▶ [WORK REQUIRED]
Retype the following data exactly, but leave its pictures out.
⟨
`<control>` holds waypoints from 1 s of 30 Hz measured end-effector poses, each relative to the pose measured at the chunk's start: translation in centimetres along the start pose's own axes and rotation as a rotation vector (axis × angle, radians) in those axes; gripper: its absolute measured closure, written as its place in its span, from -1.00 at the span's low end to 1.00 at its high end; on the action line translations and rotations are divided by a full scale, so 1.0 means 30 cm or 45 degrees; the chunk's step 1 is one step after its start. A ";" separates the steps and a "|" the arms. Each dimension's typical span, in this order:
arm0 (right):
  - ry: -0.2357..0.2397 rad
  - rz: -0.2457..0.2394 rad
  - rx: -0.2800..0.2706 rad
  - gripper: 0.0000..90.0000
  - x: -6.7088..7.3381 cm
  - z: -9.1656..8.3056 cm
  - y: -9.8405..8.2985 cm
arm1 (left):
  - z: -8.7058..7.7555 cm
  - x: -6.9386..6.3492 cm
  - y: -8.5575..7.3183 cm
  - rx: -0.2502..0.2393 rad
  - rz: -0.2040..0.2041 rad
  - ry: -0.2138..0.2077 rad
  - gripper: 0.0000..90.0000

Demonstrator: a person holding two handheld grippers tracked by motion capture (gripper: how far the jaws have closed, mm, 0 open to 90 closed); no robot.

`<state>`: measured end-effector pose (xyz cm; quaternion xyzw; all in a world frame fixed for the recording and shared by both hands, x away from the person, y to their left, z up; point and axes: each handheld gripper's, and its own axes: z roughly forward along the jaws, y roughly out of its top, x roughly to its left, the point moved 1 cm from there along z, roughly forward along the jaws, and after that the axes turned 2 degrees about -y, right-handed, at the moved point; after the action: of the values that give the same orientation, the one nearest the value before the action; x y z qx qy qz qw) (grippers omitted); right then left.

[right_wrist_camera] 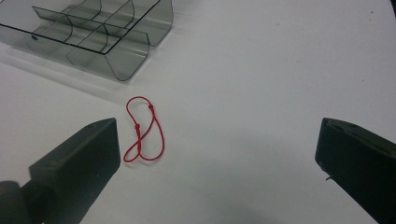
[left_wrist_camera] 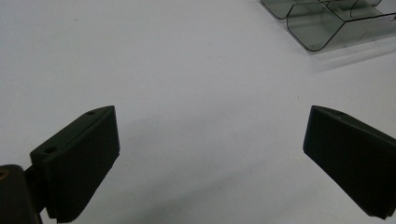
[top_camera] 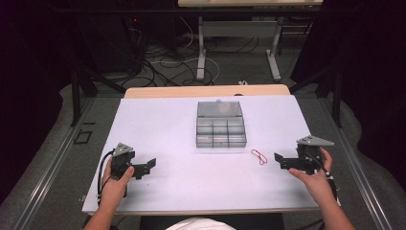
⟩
▶ [PROBLEM SOLUTION]
`<control>` holds waypoints from 1 s of 30 Hz measured end-effector poses, each relative to the pose measured at the chunk's start: translation in centimetres along the start pose's own axes and rotation as a rotation vector (axis × angle, radians) in those axes; gripper: its absolute measured closure, written as its place in its span, from -1.00 at the span's low end to 1.00 at its high end; on the action line translations and rotations are divided by a full scale, so 1.0 means 30 cm or 45 degrees; the chunk's step 1 is one step after its start. A ";" separates the steps and a "|" the arms. Each dimension's typical span, in this order:
arm0 (right):
  - ry: -0.2357..0.2397 rad
  - rz: -0.2457..0.2394 rad
  - rx: -0.2800..0.2706 rad
  - gripper: 0.0000..90.0000
  - x: -6.7088..7.3381 cm
  - z: -9.1656..8.3056 cm
  - y: -9.8405..8.2985 cm
arm1 (left):
  - z: -8.7058..7.7555 cm
  - x: -6.9386..6.3492 cm
  - y: -8.5575..7.3183 cm
  - rx: -0.2502..0.2393 rad
  - rz: -0.2040..0.2041 rad
  - ry: -0.2138..0.2077 rad
  - gripper: 0.0000..90.0000

Demonstrator: a person holding two handheld grippers tracked by motion capture (gripper: how far the jaws have closed, mm, 0 open to 90 closed); no robot.

`<state>`: measured end-effector pose (xyz cm; quaternion xyzw; all in a world frame fixed for the recording and shared by both hands, x away from the person, y to their left, z up; point and axes: each handheld gripper's, and its own axes: z roughly forward along the jaws, y roughly out of its top, x roughly to its left, the point moved 1 cm from there along z, roughly forward along the jaws, and after that the axes turned 2 degrees about -y, right-handed, at the moved point; after the action: of the values that give the same orientation, the one nearest the value before the action; x y z qx qy qz qw) (grippers omitted); right then left.

[right_wrist_camera] 
[left_wrist_camera] 
[top_camera] 

This concludes the output.